This year, our traditional holiday plans were spoiled by sickness. We had been looking forward to our annual beloved Christmas in New Hampshire with my husband Ned’s family. But these days, we always test ourselves for Covid before a gathering with the oldest generation, and to our horror, my youngest son Ben had a surprise positive.
Then I came down with a vicious stomach flu. My middle son Max, normally a really easy-going guy, fell into terrible angry despair because he’d missed Christmas now for three years in a row due to Covid, and he had been looking forward to introducing his girlfriend to his grandparents at last.
Nat, my oldest son, is a man of very few words, given his severe autism, but I could see the anxiety erupt through his body as I told him we weren’t going. Nat lives by his calendar, and December means Chanukah and Christmas. And so, over the years, I have learned how to recognize the signs of an imminent meltdown and how to head it off at the pass: by bargaining. I try to find something to offer in exchange for the cancellation, like a trip to the ice cream store or a car ride. But we had all just been exposed to Covid, plus everything was closed anyway. So what could I bargain with, given how much he loved Christmas and hated changed plans?
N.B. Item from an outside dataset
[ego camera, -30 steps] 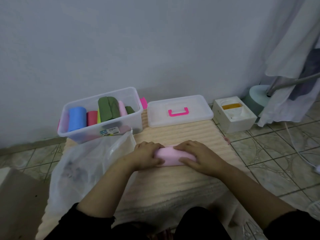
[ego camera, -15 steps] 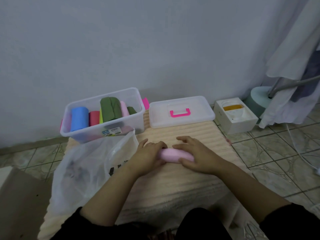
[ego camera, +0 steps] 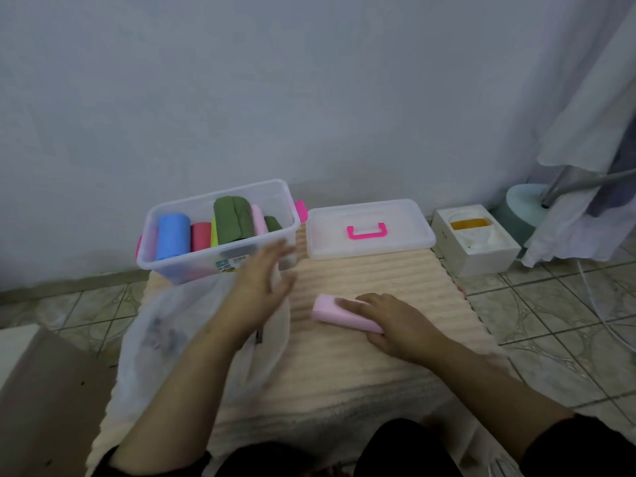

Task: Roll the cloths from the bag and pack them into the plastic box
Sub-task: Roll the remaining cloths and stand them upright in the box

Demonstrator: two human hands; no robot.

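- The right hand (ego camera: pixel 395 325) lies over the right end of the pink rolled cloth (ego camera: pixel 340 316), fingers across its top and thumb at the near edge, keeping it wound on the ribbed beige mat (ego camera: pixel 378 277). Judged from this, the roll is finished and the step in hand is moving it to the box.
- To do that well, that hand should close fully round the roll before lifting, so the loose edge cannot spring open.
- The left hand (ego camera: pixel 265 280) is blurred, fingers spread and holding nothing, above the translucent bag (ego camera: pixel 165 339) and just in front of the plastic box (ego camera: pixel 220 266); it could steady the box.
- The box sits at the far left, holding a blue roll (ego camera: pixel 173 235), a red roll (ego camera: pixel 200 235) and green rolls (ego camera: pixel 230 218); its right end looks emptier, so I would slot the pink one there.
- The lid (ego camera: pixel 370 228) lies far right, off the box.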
Answer: making our gingerbread house. Every year for decades now, we have baked a gingerbread house from scratch. Our whole family participates. We’ve done all sorts of structures: castles, friends’ houses, Castle Black, and The Wall from Game of Thrones (complete with tiny candy elevator!). But our preferred build is our own house.
At some point a long time ago, my husband Ned, a mathematician and model maker, fashioned a template of our late-era Victorian home. Albeit streamlined, the overall gestalt of the thing feels like home but smaller and better tasting.
Nat and I look forward to this project every year because we both have taste buds that never grew up and stomachs that give no warning signs of when to stop eating sugar.
This time would be different. I had spent Christmas Eve in bed, uncomfortably close to the bathroom. On Christmas Day, I woke up feeling like my stomach was writhing like a bag of biting snakes. My skin hurt, and my head felt smashed into my eyes. When I stood at the kitchen island, looking at all the building materials—M&Ms, Sno-Caps, mini marshmallows, Hershey bars—I wondered how the heck I was going to get through this.
But I had no choice. I would have to stand up for a few hours rolling dough and help my sad son Max cut out the eaves and the roof and even the tiny brick bathroom a former owner had added to the house in 1919.
Ben, who was isolating, could not help us. Usually a delight, now our baking felt like a total drag. But I had to keep up the appearance of enjoyment because if I showed signs of sickness, Nat would perseverate over it and work himself up into a terrible outburst.
Perhaps this should have been a teaching moment, an opportunity for Nat, who is 33, to learn that I am only human and that he needed to learn to deal with it.
Wrong. I was up against one of the most “Immovable Objects of the Universe:” Autism-infused obsession, and there was no way I could handle that at that moment. So there I was, shaky hands, fake smile, pointing to a collapsing roof and saying things like, “Oh, that came out really good, Nat,” and “Let’s use the Hershey bars for shutters,” and frequently doling out dough bits and spoonfuls of icing for him.
Finally, we were finished. We’d decided that we would not display it for days like we usually did, but instead would take a picture and then destroy it so that Nat could take pieces back to his group home. This was another change Nat had to adjust to–leaving us a day early, but luckily he loves his group home, so it was okay with him.
Ned and Max began to get ready to drive Nat back, and I finally got my chance to lie down on my favorite couch. But again, this lack of energy signaled to Nat that I was actually sick. I was nervous that he would see me lying there and remember all over again how different this Christmas was. But I could not sit up. I just could not do it. Let the pieces fall where they may, I was done.
Nat walked into the living room, looking at me carefully. Seeing it all, but silent. I waited for him to get panicky again, to urge me to get up, to be normal Mom. But all he did was whisper two words: “No Covid.” And then he left.
What had he meant? I wondered if he was saying, “I hate this. I hate sickness.” Or was he saying, “Get better soon?” But I’d like to think that Nat was telling me that even Covid was no match for our gingerbread house.